REVENUE OF SHRINES AND TEMPLES
Temples and shrines derived part of their income from port-dues and
barrier-tolls. Thus, the Hachiman temple of Iwashimizu received tolls
from all traffic passing the Yamazaki barrier; Kofuku-ji levied
duties on vessels entering Hyogo port, and Engaku-ji of Kamakura
collected tolls at the Hakone barrier (sekisho). Such taxes proving
very prolific and easy to levy, the number of barriers increased
rapidly, to the no small obstruction of trade and travel. Further,
the priests were constantly enriched with donations of land and
money, in addition to the rents and taxes obtained from their own
domains, and thus it resulted that several of the great monasteries
possessed much wealth. To that fact is to be attributed the numerous
establishments of soldier-priests maintained at Enryaku-ji, on
Hiei-zan, and at Kofuku-ji, in Nara. To that also is to be ascribed
in part the signal development of literature among the friars, and
the influence wielded by the Shinto officials of Kitano and the betto
of Hachiman.
REVENUE OF JITO
A special tax levied by the jito was the hyakusho-yaku, or farmers'
dues. These were one per cent, of the land-tax originally, but the
rate was subsequently doubled. Other heavy imposts were frequently
and arbitrarily enacted, and there can be no doubt that financial
disorder contributed materially to bringing about the terrible
calamities of the Battle era (Sengoku Jidai), as the period of eleven
decades ending in 1600 is called. For, if the fiscal system was thus
defective during the comparatively prosperous age of the Ashikaga, it
fell into measureless confusion at a later date. It has been stated
above that the area under rice cultivation at the middle of the
fifteenth century was about one million did; at the close of that
century the figure was found to have decreased by more than fifty
thousands of cho. From such a result, opposed as it is to all records
of normal development, the unhappy plight of the agricultural classes
may be inferred.
TOKENS OF CURRENCY
Minting operations also were discontinued under the Ashikaga. Cotton
cloth and rice served as principal media of exchange. Fortunately,
commerce with China in the days of the Ming rulers, and Yoshimasa's
undignified though practical requests, brought a large supply of
Yunglo (Japanese, Eiraku) copper cash, which, with other Chinese
coins of the Tang and Sung dynasties, served the Japanese as media.

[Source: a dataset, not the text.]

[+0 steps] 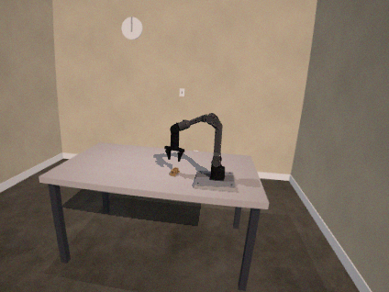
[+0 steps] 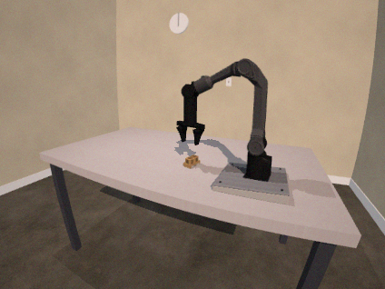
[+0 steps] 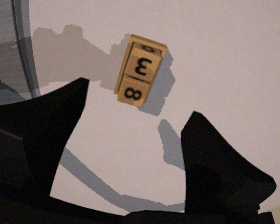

This fortuitous element was conspicuous in all the domain of finance,
especially after the Onin War, when the territorial magnates fixed
the taxes at their own convenience and without any thought of
uniformity. One of the only sincere and statesmanlike efforts of
reform was made, in 1491, by Hojo Soun. He reduced the rate then
ruling, namely, equal parts to the tax-collector and to the taxpayer,
and made it forty per cent, to the former and sixty to the latter,
and he ordained that any jito collecting so much as a mon in excess
of the official figure, should be severely punished. How the people
fared elsewhere it is not possible to say accurately, but the records
show that extraordinary imposts were levied frequently, and that the
tansen was exacted again and again, as also were taxes on trades. As
for the Imperial household, such was its condition that it barely
subsisted on presents made by certain military magnates, so complete
was the decentralization of the empire in this period.